### DATA

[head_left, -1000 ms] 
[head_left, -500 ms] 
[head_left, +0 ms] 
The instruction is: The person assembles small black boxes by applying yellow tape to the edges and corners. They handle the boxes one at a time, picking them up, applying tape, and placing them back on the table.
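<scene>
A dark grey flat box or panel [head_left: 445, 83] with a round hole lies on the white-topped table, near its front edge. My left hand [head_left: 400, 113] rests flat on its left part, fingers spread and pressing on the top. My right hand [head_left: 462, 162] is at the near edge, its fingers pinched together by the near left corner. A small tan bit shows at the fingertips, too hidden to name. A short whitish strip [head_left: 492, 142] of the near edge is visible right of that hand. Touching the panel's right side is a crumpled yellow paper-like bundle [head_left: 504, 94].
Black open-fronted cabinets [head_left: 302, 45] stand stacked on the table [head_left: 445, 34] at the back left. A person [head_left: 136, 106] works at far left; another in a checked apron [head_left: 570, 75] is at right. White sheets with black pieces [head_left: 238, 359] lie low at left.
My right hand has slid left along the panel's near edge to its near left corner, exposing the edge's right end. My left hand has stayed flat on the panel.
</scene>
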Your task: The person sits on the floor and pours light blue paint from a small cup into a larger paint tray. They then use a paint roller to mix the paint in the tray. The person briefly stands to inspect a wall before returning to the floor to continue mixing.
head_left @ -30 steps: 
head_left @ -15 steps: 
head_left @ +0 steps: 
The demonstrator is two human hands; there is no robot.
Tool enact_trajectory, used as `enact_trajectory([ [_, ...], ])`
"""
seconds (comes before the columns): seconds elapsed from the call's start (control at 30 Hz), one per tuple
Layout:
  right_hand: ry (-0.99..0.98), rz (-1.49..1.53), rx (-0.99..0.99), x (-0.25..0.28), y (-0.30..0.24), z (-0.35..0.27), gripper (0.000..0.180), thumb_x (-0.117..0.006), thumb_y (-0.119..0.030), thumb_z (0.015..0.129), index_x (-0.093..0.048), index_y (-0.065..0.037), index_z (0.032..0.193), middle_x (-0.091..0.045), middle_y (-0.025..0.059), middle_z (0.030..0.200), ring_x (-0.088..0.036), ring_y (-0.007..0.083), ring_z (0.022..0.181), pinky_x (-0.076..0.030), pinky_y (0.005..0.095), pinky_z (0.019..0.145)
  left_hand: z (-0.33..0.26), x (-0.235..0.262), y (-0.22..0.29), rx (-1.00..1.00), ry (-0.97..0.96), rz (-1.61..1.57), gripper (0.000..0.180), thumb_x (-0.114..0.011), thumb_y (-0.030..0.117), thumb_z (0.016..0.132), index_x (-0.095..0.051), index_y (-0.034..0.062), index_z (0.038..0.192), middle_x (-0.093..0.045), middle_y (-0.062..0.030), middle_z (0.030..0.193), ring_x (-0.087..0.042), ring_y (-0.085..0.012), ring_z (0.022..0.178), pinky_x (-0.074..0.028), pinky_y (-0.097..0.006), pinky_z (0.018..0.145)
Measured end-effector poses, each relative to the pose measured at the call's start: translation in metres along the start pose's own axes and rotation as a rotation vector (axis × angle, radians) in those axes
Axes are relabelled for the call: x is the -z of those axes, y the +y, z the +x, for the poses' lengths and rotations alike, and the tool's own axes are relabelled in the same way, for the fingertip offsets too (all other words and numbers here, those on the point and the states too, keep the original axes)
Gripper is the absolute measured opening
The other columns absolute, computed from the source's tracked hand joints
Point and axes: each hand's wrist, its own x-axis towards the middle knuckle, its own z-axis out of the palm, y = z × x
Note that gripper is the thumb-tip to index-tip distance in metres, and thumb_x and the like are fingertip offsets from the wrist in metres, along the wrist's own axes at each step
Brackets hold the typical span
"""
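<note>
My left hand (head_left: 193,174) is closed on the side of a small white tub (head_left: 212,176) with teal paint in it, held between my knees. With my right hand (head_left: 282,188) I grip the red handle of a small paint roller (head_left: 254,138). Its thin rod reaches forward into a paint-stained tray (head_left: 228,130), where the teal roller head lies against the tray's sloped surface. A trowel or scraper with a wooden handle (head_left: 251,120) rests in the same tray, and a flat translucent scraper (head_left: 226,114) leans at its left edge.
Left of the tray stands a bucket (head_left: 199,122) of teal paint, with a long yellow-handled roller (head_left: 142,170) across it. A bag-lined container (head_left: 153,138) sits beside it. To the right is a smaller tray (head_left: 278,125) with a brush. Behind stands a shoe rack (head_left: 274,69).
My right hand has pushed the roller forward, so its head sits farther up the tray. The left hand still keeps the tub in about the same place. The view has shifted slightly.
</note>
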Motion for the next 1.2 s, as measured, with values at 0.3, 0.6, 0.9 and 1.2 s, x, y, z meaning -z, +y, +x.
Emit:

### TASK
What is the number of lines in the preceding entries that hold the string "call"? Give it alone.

### WORKED SOLUTION
3